How to complete this task: Transcribe the listing that follows in full, omitting pictures.

++++ Data below

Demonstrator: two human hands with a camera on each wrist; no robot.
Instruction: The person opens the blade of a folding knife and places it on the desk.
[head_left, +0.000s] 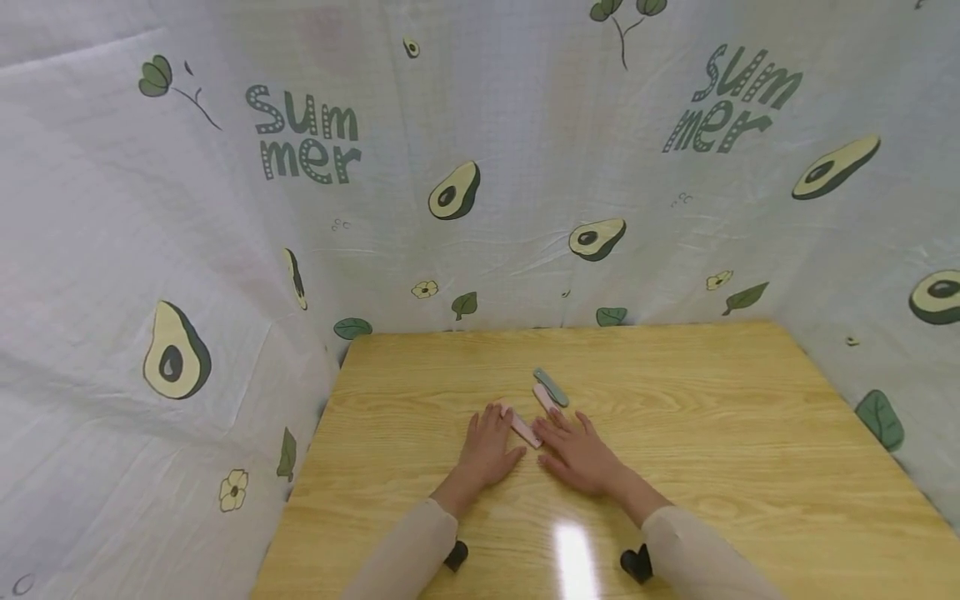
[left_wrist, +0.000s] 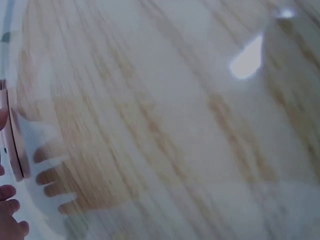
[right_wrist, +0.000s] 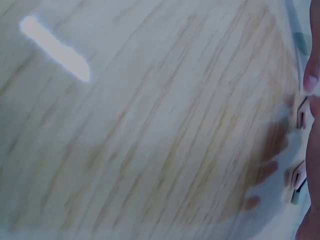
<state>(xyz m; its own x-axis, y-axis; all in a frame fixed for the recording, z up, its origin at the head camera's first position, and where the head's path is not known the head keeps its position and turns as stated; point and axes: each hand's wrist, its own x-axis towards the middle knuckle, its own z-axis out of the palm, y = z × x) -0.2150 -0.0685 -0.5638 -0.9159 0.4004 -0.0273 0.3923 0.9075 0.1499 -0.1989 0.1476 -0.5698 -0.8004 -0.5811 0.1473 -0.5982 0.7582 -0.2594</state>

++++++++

Output for this task:
Demonstrator: two human hands with a camera on each wrist; no robot.
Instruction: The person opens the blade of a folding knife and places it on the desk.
[head_left, +0.000s] 
[left_wrist, +0.000s] 
[right_wrist, +0.000s] 
<state>(xyz m; its own x-axis, y-axis; all in a frame fixed for the recording, z up, its origin at the head camera's first position, and where the head's path is not known the head keeps its position and turns as stated; point and axes: each hand's wrist, its own x-axis towards the middle knuckle, its own z-axis out of the palm, y = z × x) -0.2150 -0.0685 -0.5638 -0.9159 0.4004 -0.0273 0.3923 0.9075 0.1499 -0.1989 0.1476 -0.5698 -0.8004 -0.5811 0.1473 -0.5982 0.7582 -0.2594</state>

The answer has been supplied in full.